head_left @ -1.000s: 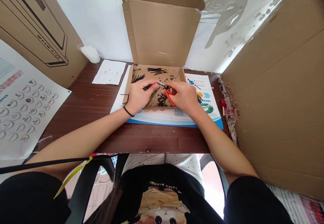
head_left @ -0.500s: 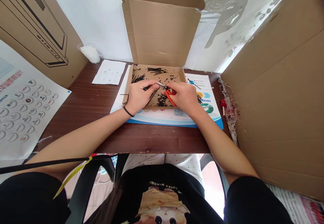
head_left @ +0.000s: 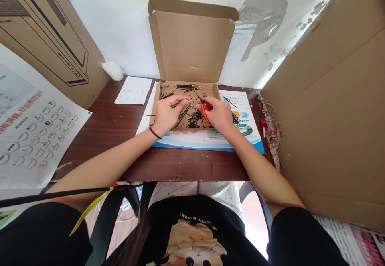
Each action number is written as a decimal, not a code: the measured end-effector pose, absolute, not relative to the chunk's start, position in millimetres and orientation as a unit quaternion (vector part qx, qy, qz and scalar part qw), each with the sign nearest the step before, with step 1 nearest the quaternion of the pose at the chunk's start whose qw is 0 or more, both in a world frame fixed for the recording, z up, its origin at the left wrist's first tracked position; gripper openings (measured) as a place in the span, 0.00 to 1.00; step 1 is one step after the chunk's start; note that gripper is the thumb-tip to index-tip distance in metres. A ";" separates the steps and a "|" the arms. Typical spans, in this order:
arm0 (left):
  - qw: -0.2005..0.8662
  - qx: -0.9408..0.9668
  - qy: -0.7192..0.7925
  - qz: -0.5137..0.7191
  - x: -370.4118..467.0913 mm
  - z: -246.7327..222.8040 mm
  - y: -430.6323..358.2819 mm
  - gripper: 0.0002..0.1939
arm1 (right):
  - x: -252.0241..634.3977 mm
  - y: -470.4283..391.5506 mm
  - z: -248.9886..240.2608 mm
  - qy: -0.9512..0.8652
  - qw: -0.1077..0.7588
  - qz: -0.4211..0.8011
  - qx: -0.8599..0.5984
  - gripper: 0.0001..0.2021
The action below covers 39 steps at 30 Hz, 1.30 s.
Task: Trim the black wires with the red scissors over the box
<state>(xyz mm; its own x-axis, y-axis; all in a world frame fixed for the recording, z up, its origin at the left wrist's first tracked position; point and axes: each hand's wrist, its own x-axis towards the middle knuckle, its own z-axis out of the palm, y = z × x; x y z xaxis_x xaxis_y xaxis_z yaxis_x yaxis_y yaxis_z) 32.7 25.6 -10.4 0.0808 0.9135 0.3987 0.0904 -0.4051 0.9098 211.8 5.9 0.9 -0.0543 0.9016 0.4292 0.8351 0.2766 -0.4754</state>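
Note:
Red-handled scissors (head_left: 206, 109) are gripped in my right hand (head_left: 220, 114), their blades pointing up and left over an open cardboard box (head_left: 191, 45). My left hand (head_left: 168, 113) is closed in a pinch above the box's left part, and what its fingertips hold is too small to make out. In the tray, a bundle of black strands with gold-coloured ends (head_left: 189, 87) lies at the back. Small black scraps (head_left: 195, 119) are scattered near the front, beside a few longer black strands (head_left: 182, 115).
A white paper slip (head_left: 133, 90) with dark bits lies left of the box. Printed sheets (head_left: 192, 141) lie under it. Large cartons stand left and right (head_left: 331, 109). A small red object with a wooden stick (head_left: 264, 125) is at the right.
The scissors have moved away from my left fingertips and now point further up. The camera view has shifted slightly. My left hand stays pinched.

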 end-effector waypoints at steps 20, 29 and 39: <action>0.557 0.558 0.341 0.513 37.2 5.8 28.6 0.18 | 195.6 11.2 -14.6 -0.623 0.489 0.416 -0.447 0.16; 0.631 0.509 0.303 0.501 38.4 -2.2 28.3 0.21 | 192.3 2.0 -13.8 -0.597 0.477 0.482 -0.430 0.14; 0.651 0.465 0.310 0.514 34.1 -16.7 24.3 0.17 | 189.8 -0.5 -13.8 -0.605 0.455 0.494 -0.427 0.14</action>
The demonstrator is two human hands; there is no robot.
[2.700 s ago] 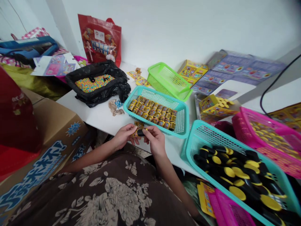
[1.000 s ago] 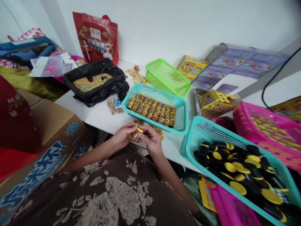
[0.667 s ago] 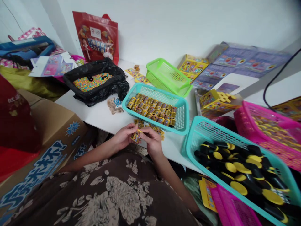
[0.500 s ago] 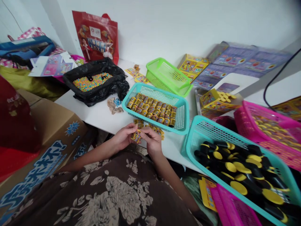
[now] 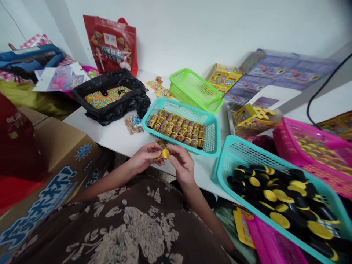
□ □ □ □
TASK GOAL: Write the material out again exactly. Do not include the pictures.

SOLUTION TO THIS PROBLEM:
head_left @ -1.000s: 
head_left @ -0.500s: 
head_left @ +0.000s: 
Each action number is written as a decimal, not a code: the measured end-effector pose, absolute, not relative to the chunk's start, position in millimetres and orientation as a unit quaternion (vector part qx, qy, qz and scalar part qw), each with the sign nearest the step before, with step 1 nearest the quaternion of the pose at the chunk's start whose qw is 0 or more, both in a world frame fixed for the recording, z up, its origin at the left wrist's first tracked position; gripper openings (measured) as a place in the span, 0.00 to 1.00; step 1 is one step after the chunk's start; note that gripper is the thumb-tip to index-tip distance in metres. A ";" separates the steps and a "|" the arms. Typical spans, in this order:
arm0 (left):
  - qw: -0.2005..0.8662
  - qx: -0.9408..0.9668
  - qy: -0.7192..0.7925
  - qz: -0.5137..0.7191
  - x: -370.4118..467.0913 mm
  - z: -246.7327..222.8040 mm
  - y: -430.6323..358.2819 mm
  - gripper: 0.0002..0.1939
arm1 (right):
  - x: -252.0241..634.3977 mm
  - y: -470.4283..391.5506 mm
  - z: -248.9886..240.2608 mm
  - qy: -0.9512..0.8652
  - qw: -0.1077..0.7588
  - qz: -0.4211..0.8011
  - qx: -0.8599..0.5984
  - gripper: 0.0001..0.2021
The action below covers 39 steps at 30 Hz, 1.30 s.
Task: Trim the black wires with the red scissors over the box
<state>(xyz mm; its own x-axis, y-axis; all in a world frame fixed for the recording, z up, its origin at the left wrist's first tracked position; point and axes: each hand's wrist, its own x-axis towards the middle knuckle, its own z-axis out of the palm, y = z × x; x y z xaxis_x xaxis_y xaxis_z yaxis_x yaxis_y yaxis_z) 32.7 25.6 -10.4 0.0808 0.9135 0.3987 0.0904 -0.4051 0.9098 211.8 5.9 0.9 -0.0543 0.9016 0.4292 0.8351 0.2766 -0.4754</state>
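Note:
Red-handled scissors (head_left: 206, 109) are gripped in my right hand (head_left: 220, 114), their blades pointing up and left over an open cardboard box (head_left: 191, 45). My left hand (head_left: 168, 113) is closed in a pinch above the box's left part, and what its fingertips hold is too small to make out. In the tray, a bundle of black strands with gold-coloured ends (head_left: 189, 87) lies at the back. Small black scraps (head_left: 195, 119) are scattered near the front, beside a few longer black strands (head_left: 182, 115).
A white paper slip (head_left: 133, 90) with dark bits lies left of the box. Printed sheets (head_left: 192, 141) lie under it. Large cartons stand left and right (head_left: 331, 109). A small red object with a wooden stick (head_left: 264, 125) is at the right.
The scissors have moved away from my left fingertips and now point further up. The camera view has shifted slightly. My left hand stays pinched.
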
 end-effector waypoints at steps 20, 29 and 39: <action>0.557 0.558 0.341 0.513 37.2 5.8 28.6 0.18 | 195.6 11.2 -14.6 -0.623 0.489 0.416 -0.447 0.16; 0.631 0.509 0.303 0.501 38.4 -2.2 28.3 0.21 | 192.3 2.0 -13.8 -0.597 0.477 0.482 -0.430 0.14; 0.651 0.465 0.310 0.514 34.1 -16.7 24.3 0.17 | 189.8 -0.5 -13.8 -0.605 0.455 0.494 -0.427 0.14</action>
The demonstrator is two human hands; there is no robot.
[2.700 s ago] 
[1.000 s ago] 
[0.667 s ago] 
[0.500 s ago] 
[now] 

The exercise is done; no more work remains.